Elizabeth Bentley, a self-proclaimed former American Communist Party member and now professional anticommunist who claimed she had spied for the Soviet government, was put on the stand to demonstrate party members’ commitment to serve Russia, whether it meant propaganda or espionage. In addition, Bentley threw in a tale about a contact of hers who went by the name "Julius."

The most damning testimony in the trial was that of Ethel’s own brother, David Greenglass, who had a falling out with Julius and would finger his brother-in-law as the ringleader in a diabolical spy ring. Two years ago, Greenglass emerged from hiding and admitted that he had cut a deal with the FBI in order to get a lighter sentence and to shield his wife from prosecution. He now says that the single piece of testimony that was used to convict and execute his sister, that she typed up his "spy" notes, was a lie.8 Greenglass was sentenced to 15 years and was out on parole in 10.

Because the charge against the Rosenbergs was conspiracy, no tangible evidence that they had stolen anything or given it to anybody needed to be presented at the trial. In fact, no such evidence was ever produced. The "physical evidence" presented included a picture of a table that David’s wife, Ruth Greenglass, claimed had been a special gift from the Soviets to the Rosenbergs (a story that was later disproved). The Greenglasses claimed it had a hollowed-out portion underneath that held a lamp that Julius used for taking "pictures on microfilm of typewritten notes." Other "damning" evidence presented at the trial was a cardboard Jello box.
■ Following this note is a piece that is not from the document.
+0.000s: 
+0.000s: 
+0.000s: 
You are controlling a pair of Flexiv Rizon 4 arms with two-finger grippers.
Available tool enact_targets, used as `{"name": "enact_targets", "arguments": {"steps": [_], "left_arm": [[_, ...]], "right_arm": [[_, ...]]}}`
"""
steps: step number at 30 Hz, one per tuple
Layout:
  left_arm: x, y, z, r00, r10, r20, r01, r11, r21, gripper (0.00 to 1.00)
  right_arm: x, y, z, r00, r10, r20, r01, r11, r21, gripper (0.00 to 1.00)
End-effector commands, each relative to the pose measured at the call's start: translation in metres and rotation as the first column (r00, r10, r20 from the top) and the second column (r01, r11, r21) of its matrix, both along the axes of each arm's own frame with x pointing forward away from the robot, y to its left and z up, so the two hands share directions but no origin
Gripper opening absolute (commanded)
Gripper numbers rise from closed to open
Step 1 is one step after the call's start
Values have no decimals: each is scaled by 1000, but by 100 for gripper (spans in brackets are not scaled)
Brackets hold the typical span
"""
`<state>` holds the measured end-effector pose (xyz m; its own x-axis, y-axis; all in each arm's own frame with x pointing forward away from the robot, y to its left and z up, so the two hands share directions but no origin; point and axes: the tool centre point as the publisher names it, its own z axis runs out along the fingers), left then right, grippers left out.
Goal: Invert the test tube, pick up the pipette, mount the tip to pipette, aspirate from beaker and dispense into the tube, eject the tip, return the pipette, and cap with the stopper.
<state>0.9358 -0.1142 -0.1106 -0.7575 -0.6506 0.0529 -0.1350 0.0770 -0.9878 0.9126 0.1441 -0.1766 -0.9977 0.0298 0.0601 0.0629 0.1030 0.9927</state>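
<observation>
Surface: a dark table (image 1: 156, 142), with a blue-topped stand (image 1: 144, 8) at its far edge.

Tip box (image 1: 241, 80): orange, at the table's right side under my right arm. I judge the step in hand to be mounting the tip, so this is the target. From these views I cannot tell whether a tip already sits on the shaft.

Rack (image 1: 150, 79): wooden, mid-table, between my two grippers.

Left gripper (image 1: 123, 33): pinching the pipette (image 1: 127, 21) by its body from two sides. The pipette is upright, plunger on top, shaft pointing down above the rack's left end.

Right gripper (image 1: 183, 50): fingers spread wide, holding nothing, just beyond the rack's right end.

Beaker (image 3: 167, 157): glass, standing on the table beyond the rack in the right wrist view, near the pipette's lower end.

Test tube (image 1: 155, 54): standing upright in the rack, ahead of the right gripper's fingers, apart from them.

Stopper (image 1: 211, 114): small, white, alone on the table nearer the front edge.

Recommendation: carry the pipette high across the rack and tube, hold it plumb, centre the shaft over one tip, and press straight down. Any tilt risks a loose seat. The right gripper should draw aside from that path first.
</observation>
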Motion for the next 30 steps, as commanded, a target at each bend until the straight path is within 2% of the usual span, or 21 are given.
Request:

The prosecution said the box was similar to the one that Rosenberg had cut in half, giving one piece to Greenglass and the other to Gold so that the two could identify each other.

When facts didn’t support the prosecution’s case, the facts conveniently changed. Prior to Julius’s arrest, Gold had testified that the code phrase he used when meeting the GI in Albuquerque–whom he later was able to identify as David Greenglass with FBI help–was "Benny sent me." After Julius Rosenberg’s arrest, Gold simply changed his story, replacing Benny with Julius.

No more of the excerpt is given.